Without asking permission, she reached out to lay her hand against the side of his face. “As I suspected. You are hot as an oven. And still wet. What am I to do with you?”

“You are to push me out the door and on my way,” he answered, his voice humiliatingly uncertain. “Then, when the searchers inevitably return, you may show them your empty buildings with impunity.”

“Don’t be daft,” she said, not moving. “It would not matter if I had nothing in these buildings but cobwebs. It is still a principle of mine never to allow Cousin Martin to set foot over my threshold.”

“But you don’t argue that I should be on my way.”

She had been rising, but his words stopped her. “No, Colonel,” she said, bending back down. “I do not.”

She was crouched before him, her skirt puddling in the dirt, her sun-streaked hair untidily scraped back. Her eyes were hazel, he thought. Plain eyes, plain brows. And yet they mesmerized him. There should be nothing special about her eyes. About her small, practical hands. And yet he couldn’t keep himself from reaching out to take hold of one.

The connection was instantaneous. Something in her, something deep and bright and strong, infused him with heat. Something in the slightly rough texture of her skin shook him to the core. He swore that a current snaked between them, like fire arcing across treetops.

Her expression didn’t change by an iota. She went so still Ian wasn’t sure she breathed. And yet he knew that she felt it too.

She was the one who first broke contact. Lurching to her feet, she grabbed for her pail and strode over to the stall that held a pedestrian-looking bay hack, who knickered at her approach.

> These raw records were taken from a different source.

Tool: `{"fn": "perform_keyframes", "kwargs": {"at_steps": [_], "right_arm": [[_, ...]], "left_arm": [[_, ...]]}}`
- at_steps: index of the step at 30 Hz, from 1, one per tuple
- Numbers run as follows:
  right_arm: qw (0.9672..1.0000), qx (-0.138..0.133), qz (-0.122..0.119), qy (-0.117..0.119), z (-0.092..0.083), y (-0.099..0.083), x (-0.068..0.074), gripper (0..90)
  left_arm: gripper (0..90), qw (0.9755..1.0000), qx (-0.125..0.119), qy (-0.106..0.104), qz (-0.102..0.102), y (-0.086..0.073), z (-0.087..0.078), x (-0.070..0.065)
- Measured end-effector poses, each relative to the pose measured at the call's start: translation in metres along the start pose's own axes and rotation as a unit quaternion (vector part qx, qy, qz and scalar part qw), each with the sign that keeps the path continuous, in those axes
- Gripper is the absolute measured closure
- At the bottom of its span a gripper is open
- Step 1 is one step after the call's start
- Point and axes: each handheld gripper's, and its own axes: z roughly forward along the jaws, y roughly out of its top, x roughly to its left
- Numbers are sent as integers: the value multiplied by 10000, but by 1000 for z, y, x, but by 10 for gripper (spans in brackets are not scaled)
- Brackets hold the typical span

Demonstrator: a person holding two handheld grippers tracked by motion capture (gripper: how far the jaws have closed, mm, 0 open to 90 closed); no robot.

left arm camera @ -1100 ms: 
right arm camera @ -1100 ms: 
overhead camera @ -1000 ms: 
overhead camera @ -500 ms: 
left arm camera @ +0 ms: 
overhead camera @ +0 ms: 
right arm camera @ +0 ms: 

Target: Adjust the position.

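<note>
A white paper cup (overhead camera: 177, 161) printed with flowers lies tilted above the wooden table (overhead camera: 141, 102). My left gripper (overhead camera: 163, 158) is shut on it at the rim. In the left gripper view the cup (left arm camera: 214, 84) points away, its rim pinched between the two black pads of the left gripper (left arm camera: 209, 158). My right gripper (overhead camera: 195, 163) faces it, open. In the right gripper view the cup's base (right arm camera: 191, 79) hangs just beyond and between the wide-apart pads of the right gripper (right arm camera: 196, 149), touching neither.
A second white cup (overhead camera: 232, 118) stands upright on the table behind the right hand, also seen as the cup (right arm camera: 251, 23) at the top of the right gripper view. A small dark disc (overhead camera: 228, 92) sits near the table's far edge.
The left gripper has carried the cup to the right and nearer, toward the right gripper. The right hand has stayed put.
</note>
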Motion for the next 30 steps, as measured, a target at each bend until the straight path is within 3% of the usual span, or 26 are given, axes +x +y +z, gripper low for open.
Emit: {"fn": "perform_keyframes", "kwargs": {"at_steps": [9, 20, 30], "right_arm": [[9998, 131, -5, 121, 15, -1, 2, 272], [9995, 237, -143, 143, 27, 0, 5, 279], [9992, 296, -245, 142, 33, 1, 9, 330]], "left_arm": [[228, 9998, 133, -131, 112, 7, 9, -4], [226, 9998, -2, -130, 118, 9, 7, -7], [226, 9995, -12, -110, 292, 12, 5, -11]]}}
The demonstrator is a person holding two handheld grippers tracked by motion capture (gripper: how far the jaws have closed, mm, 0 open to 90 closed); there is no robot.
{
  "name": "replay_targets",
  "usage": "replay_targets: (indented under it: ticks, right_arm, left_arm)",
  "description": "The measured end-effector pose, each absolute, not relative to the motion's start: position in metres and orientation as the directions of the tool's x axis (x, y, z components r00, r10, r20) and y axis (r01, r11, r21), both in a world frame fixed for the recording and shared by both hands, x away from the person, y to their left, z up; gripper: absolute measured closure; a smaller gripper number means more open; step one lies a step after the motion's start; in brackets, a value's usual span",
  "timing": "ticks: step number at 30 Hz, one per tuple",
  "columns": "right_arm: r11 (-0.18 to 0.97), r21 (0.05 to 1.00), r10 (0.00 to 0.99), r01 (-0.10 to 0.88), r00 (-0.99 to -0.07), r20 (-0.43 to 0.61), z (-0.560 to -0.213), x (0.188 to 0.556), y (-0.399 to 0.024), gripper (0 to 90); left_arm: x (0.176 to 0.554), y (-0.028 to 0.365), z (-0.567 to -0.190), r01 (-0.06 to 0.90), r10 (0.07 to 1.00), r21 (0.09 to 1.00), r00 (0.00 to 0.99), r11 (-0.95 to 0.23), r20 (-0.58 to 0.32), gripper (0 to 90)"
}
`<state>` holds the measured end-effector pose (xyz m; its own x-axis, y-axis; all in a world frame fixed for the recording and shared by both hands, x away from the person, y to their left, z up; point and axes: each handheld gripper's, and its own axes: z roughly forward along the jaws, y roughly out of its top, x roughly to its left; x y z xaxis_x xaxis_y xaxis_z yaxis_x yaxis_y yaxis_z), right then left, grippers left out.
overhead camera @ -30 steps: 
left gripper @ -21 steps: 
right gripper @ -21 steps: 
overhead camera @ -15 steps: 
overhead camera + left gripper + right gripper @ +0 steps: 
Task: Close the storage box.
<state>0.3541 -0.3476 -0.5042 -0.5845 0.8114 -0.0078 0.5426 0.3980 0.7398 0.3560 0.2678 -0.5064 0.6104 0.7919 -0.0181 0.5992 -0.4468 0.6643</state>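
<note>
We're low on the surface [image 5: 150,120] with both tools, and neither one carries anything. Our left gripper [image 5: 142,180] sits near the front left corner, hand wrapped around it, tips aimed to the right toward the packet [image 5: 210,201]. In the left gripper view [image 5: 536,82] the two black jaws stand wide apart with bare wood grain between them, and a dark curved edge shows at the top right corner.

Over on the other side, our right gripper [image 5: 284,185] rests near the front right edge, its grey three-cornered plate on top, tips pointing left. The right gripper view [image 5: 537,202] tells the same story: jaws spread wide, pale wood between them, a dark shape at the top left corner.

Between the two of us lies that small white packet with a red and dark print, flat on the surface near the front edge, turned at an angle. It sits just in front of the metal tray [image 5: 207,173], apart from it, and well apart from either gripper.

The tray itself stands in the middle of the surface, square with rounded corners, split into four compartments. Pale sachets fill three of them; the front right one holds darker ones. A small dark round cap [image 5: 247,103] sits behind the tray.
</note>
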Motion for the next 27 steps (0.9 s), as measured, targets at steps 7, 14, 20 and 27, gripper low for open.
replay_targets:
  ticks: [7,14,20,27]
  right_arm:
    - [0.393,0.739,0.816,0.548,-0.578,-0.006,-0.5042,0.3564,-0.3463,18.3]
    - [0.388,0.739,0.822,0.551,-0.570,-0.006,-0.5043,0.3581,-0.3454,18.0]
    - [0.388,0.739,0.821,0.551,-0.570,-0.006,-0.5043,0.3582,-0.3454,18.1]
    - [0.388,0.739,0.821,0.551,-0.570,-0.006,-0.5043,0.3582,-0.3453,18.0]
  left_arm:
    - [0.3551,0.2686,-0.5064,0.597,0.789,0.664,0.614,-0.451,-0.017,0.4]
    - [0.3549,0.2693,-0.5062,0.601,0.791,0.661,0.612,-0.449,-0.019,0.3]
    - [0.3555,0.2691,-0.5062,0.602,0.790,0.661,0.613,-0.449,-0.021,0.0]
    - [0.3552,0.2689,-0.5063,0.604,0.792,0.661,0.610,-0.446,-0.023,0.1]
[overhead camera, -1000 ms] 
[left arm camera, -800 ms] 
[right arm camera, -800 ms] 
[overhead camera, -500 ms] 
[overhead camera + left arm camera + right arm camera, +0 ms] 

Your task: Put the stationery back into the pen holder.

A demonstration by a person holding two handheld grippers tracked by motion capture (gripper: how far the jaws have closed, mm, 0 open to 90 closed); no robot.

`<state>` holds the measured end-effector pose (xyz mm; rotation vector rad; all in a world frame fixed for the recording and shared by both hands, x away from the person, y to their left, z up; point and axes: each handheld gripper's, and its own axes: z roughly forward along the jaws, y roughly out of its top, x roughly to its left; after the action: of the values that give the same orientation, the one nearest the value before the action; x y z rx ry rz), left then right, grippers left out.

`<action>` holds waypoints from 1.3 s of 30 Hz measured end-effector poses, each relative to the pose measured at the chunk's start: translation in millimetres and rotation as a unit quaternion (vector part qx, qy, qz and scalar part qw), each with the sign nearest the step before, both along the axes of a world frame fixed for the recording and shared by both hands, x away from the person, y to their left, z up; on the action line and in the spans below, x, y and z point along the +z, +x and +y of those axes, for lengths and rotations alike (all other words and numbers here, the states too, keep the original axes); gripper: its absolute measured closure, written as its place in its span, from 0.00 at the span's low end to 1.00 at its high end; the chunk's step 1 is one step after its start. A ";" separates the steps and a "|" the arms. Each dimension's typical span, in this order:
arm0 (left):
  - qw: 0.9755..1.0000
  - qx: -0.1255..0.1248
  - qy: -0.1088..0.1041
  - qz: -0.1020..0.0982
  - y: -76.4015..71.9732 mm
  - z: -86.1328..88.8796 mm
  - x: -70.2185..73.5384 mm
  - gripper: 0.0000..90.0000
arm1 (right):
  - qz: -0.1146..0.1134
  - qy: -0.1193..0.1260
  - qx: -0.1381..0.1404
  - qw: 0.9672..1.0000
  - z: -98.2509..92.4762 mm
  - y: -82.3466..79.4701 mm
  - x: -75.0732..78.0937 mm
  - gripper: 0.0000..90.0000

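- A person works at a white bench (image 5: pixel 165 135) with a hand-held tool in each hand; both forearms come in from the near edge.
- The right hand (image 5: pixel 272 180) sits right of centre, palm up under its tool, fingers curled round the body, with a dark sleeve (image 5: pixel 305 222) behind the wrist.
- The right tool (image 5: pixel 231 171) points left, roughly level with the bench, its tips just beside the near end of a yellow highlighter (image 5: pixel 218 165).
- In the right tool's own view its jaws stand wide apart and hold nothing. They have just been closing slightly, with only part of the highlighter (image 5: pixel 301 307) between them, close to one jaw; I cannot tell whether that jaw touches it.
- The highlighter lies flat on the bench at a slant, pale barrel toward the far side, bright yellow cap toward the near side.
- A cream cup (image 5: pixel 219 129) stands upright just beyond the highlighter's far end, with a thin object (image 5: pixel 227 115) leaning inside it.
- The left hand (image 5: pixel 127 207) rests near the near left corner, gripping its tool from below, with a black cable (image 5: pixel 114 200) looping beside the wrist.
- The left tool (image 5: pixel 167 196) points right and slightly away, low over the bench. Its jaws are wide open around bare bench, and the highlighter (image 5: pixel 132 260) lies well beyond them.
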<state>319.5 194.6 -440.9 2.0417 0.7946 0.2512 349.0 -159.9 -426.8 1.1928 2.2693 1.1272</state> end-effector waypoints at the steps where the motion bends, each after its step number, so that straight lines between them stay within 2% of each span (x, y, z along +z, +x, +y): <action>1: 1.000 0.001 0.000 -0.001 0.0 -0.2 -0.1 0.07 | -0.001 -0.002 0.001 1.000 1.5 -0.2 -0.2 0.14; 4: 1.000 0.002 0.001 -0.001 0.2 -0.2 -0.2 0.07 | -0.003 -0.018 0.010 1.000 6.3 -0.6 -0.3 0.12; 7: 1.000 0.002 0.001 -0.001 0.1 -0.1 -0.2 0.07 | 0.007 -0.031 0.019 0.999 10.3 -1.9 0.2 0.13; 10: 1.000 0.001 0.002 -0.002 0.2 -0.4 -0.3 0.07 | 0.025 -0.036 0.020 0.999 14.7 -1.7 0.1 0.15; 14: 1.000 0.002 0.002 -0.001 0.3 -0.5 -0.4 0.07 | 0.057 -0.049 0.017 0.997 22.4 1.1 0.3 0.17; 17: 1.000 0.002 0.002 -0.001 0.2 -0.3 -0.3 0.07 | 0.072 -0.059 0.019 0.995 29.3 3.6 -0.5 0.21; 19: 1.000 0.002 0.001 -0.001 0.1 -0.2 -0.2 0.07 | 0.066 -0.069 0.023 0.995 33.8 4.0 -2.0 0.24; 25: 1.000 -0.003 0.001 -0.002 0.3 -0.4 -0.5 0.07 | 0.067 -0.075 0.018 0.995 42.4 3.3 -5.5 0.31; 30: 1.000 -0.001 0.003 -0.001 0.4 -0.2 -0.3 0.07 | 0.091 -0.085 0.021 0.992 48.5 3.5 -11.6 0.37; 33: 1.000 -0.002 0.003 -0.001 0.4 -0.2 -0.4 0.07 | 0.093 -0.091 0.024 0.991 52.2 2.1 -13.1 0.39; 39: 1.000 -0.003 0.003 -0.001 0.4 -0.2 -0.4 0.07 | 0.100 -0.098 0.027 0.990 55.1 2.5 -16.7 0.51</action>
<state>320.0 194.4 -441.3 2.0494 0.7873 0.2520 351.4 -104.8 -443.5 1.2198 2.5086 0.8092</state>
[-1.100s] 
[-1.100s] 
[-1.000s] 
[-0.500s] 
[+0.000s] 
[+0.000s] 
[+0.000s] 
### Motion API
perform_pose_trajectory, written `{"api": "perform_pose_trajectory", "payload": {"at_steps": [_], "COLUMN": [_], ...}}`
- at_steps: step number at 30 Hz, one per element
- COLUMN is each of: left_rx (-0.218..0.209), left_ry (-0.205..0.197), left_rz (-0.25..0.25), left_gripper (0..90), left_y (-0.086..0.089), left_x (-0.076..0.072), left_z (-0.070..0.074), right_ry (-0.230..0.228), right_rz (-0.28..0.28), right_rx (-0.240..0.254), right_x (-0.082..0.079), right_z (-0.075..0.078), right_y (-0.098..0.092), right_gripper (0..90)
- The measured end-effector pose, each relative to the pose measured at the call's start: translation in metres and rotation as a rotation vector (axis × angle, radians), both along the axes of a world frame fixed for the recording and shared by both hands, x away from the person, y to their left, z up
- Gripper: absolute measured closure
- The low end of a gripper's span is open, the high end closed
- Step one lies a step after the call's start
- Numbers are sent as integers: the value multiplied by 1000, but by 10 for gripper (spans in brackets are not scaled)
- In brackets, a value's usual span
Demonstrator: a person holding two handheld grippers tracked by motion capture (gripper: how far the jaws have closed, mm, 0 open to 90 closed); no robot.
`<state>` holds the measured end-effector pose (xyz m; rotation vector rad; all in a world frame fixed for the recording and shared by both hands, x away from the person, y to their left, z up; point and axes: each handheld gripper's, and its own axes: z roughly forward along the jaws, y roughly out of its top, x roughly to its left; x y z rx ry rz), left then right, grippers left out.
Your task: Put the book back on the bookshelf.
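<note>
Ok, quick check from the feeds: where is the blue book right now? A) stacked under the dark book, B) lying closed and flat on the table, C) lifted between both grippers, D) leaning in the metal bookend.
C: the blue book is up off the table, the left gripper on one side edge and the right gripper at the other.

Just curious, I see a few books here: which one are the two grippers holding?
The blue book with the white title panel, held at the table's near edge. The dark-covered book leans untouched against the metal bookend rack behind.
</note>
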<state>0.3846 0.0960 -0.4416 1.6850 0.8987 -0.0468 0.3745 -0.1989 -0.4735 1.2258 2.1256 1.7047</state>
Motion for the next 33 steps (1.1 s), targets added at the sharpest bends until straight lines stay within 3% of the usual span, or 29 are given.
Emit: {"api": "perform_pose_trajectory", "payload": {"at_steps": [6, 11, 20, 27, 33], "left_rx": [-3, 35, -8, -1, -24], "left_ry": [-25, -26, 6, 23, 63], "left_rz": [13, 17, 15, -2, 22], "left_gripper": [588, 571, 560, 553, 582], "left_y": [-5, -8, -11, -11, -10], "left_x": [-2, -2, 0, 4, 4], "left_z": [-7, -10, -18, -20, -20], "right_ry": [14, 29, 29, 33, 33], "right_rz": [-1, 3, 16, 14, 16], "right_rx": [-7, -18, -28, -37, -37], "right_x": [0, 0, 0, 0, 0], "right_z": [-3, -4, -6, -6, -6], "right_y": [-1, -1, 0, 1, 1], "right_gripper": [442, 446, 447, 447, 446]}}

“Yes, Harvey,” she soothed him with a rub on his nose. “Your food is coming. First, though, I must care for the foolish human.”

“I can hear you,” he reminded her.

“I know.” Setting down the pail, she bent out of sight. “I don’t believe you will be wandering about for a while, but if you do, it would be best to stay away from Harvey here. He bites.”

“I know,” Ian said ruefully, holding out his arm to display his mangled jacket. “He attempted to breakfast on me earlier.”

Chuckling, she returned to the horse. Reaching into her apron, she pulled out a misshapen lump of biscuit. “If you wish to gain his favor,” she said, smiling up at the horse as he daintily lipped the mass from her outstretched hand, “he does love my cook’s biscuits. I believe it is because he is the only one with teeth strong enough to chew the things.”

Giving the nodding horse a final rub, she picked up two blankets and carried them back to Ian. “Here,” she said, briskly arranging them over him. “These will have to do until I can get back out here. Old George might have some clothing that would fit you.”

“He must be a good size, Old George,” Ian retorted, snuggling under the scratchy, horse-scented wool.

She straightened. “Something to keep in mind. Now, I will go about my day so my actions here don’t raise suspicions. After breakfast, I will tend to that side of yours and bring you food. Unless you prefer hay, that is.”

“Thank you. I’d not say nae t’ a steak.”

She scowled. “You’ll not say nae to porridge. That is what we have. We usually have eggs, but someone ate them.”

He tried his best smile. “Offer oats to a Scot? Lassie, I ken I’m in love.”

Pursing her lips, she looked down at him. “It occurs to me that your brogue is as capricious as my pig.”